■ TASK REQUIREMENTS:
In your copy of the data, include no pictures and alter nothing else.
================
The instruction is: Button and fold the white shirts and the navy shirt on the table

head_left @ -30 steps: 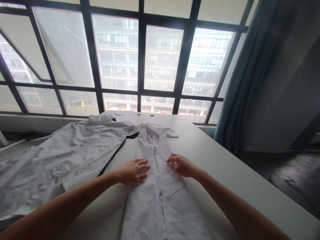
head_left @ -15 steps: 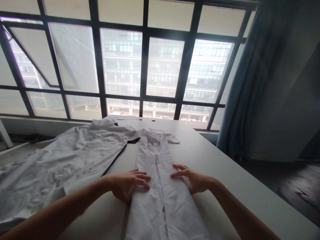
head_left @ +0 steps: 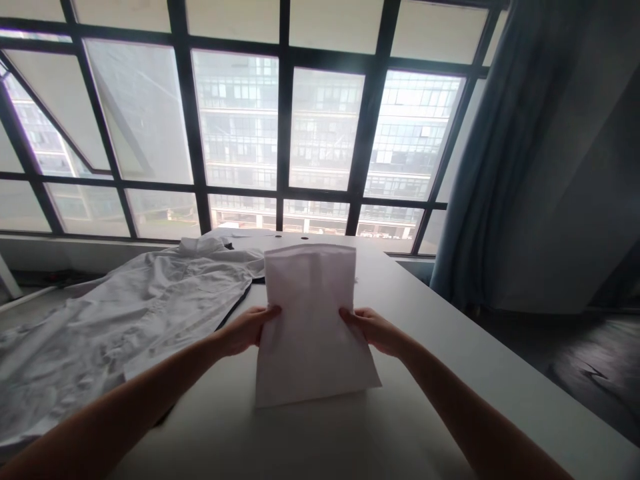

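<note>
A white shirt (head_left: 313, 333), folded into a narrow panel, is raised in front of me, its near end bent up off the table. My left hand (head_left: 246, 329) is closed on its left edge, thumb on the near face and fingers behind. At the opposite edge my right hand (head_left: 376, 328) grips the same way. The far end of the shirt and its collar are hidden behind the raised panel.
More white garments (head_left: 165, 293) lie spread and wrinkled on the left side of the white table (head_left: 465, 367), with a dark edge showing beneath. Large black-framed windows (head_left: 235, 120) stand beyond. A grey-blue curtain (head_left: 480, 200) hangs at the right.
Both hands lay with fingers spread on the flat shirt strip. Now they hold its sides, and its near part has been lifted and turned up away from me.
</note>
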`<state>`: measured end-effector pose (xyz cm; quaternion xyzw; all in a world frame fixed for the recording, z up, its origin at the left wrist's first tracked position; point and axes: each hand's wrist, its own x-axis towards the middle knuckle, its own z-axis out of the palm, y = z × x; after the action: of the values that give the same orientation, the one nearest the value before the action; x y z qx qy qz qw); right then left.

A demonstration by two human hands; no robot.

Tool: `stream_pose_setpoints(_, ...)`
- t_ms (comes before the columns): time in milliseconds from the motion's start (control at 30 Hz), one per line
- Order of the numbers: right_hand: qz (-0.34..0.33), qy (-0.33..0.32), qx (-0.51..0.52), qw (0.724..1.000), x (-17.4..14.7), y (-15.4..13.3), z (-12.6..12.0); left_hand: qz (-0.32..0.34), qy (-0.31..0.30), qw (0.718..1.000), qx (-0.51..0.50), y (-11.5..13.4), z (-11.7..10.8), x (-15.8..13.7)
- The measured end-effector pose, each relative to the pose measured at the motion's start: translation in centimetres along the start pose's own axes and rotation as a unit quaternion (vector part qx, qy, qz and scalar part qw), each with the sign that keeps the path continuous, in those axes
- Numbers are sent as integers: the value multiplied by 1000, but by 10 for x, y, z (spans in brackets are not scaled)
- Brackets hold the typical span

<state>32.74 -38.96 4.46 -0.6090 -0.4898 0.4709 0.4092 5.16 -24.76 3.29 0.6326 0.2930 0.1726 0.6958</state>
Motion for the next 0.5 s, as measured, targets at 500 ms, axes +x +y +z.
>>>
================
■ OUTPUT BELOW:
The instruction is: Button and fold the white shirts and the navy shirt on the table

head_left @ -30 steps: 
head_left @ -15 steps: 
head_left @ +0 steps: 

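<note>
A white shirt (head_left: 313, 333), folded into a narrow panel, is raised in front of me, its near end bent up off the table. My left hand (head_left: 246, 329) is closed on its left edge, thumb on the near face and fingers behind. At the opposite edge my right hand (head_left: 376, 328) grips the same way. The far end of the shirt and its collar are hidden behind the raised panel.
More white garments (head_left: 165, 293) lie spread and wrinkled on the left side of the white table (head_left: 465, 367), with a dark edge showing beneath. Large black-framed windows (head_left: 235, 120) stand beyond. A grey-blue curtain (head_left: 480, 200) hangs at the right.
Both hands lay with fingers spread on the flat shirt strip. Now they hold its sides, and its near part has been lifted and turned up away from me.
</note>
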`<state>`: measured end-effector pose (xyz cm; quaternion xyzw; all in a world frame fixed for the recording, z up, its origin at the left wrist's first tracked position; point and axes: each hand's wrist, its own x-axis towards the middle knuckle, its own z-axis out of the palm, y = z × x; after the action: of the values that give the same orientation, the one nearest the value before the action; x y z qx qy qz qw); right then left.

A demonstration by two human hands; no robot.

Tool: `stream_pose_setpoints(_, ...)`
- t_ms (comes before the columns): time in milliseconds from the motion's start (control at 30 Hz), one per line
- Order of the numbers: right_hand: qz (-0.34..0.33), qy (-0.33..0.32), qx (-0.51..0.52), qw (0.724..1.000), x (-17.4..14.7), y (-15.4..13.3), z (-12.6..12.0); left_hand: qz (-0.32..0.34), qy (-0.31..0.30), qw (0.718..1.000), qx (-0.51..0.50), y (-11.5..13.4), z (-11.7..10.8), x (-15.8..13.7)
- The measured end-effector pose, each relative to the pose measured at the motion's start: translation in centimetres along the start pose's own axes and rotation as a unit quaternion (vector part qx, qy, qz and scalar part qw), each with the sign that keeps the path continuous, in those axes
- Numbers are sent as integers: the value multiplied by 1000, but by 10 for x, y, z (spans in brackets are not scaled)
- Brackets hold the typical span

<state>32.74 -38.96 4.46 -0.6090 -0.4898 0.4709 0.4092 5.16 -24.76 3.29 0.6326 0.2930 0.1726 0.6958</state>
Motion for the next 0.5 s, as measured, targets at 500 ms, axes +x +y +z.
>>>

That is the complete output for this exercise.